_TO DO_. The complete listing, repeated precisely, must form the answer.

Segment Open

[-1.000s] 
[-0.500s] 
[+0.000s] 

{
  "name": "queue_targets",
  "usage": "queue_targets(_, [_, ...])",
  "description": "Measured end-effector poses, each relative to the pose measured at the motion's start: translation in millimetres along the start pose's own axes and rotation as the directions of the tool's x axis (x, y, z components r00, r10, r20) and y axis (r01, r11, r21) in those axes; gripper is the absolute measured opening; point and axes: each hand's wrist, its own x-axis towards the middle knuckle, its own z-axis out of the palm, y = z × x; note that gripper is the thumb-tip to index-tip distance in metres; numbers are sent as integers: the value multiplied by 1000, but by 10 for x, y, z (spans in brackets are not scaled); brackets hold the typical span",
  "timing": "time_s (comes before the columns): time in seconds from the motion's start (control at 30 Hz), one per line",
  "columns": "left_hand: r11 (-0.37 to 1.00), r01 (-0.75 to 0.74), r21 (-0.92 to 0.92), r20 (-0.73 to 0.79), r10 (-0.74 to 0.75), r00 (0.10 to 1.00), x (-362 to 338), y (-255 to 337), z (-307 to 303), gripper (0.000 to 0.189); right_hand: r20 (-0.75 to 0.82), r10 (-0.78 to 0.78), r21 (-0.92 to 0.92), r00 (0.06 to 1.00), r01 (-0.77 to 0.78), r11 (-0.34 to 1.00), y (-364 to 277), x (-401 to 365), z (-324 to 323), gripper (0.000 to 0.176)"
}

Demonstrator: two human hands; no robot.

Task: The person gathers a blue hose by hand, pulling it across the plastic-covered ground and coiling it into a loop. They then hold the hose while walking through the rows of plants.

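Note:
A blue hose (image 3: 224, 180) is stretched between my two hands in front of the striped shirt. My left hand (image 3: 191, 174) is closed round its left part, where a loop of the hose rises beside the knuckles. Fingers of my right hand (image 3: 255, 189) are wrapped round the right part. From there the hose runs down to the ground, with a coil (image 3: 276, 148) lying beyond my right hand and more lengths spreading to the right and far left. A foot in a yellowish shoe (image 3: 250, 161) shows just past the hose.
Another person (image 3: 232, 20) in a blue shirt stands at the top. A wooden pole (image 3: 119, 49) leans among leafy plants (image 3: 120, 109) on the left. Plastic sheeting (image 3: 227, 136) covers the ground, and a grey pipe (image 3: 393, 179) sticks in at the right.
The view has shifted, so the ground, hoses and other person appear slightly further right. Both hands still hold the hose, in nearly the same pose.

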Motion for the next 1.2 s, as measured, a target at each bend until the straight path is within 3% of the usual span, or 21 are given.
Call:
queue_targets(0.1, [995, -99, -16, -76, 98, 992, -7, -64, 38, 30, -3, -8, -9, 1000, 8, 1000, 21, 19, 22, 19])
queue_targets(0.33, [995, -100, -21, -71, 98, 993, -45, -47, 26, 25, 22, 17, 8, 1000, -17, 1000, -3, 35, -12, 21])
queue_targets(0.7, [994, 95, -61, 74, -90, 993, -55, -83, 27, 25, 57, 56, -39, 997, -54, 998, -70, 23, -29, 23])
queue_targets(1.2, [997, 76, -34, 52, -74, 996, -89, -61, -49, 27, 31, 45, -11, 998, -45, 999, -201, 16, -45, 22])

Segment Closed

_ANSWER SPACE_.
[-1.000s] 
[-0.500s] 
[+0.000s] 

{
  "name": "queue_targets",
  "usage": "queue_targets(_, [_, ...])",
  "description": "Measured end-effector poses, each relative to the pose measured at the motion's start: translation in millimetres along the start pose's own axes and rotation as the directions of the tool's x axis (x, y, z components r00, r10, r20) and y axis (r01, r11, r21) in those axes; gripper is the absolute measured opening; point and axes: each hand's wrist, its own x-axis towards the middle knuckle, its own z-axis out of the palm, y = z × x; note that gripper is the thumb-tip to index-tip distance in metres; numbers are sent as integers: the value multiplied by 1000, but by 10 for x, y, z (spans in brackets are not scaled); brackets hold the typical span",
  "timing": "time_s (comes before the columns): time in seconds from the motion's start (control at 30 Hz), one per line",
  "columns": "left_hand: r11 (-0.37 to 1.00), r01 (-0.75 to 0.74), r21 (-0.92 to 0.92), r20 (-0.73 to 0.79), r10 (-0.74 to 0.75), r00 (0.10 to 1.00), x (-362 to 338), y (-255 to 337), z (-307 to 303), gripper (0.000 to 0.189); right_hand: r20 (-0.75 to 0.82), r10 (-0.78 to 0.78), r21 (-0.92 to 0.92), r00 (0.06 to 1.00), r01 (-0.77 to 0.78), r11 (-0.34 to 1.00), y (-364 to 277), x (-401 to 365), z (-324 to 323), gripper (0.000 to 0.176)"
}

Demonstrator: two human hands; no robot.

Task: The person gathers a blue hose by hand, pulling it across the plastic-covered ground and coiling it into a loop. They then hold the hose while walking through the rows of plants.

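Note:
A blue hose (image 3: 224, 180) is stretched between my two hands in front of the striped shirt. My left hand (image 3: 191, 174) is closed round its left part, where a loop of the hose rises beside the knuckles. Fingers of my right hand (image 3: 255, 189) are wrapped round the right part. From there the hose runs down to the ground, with a coil (image 3: 276, 148) lying beyond my right hand and more lengths spreading to the right and far left. A foot in a yellowish shoe (image 3: 250, 161) shows just past the hose.
Another person (image 3: 232, 20) in a blue shirt stands at the top. A wooden pole (image 3: 119, 49) leans among leafy plants (image 3: 120, 109) on the left. Plastic sheeting (image 3: 227, 136) covers the ground, and a grey pipe (image 3: 393, 179) sticks in at the right.
The view has shifted, so the ground, hoses and other person appear slightly further right. Both hands still hold the hose, in nearly the same pose.
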
Motion for the next 1.2 s, as measured, a target at each bend until the straight path is within 3% of the usual span, or 21 are given.
Call:
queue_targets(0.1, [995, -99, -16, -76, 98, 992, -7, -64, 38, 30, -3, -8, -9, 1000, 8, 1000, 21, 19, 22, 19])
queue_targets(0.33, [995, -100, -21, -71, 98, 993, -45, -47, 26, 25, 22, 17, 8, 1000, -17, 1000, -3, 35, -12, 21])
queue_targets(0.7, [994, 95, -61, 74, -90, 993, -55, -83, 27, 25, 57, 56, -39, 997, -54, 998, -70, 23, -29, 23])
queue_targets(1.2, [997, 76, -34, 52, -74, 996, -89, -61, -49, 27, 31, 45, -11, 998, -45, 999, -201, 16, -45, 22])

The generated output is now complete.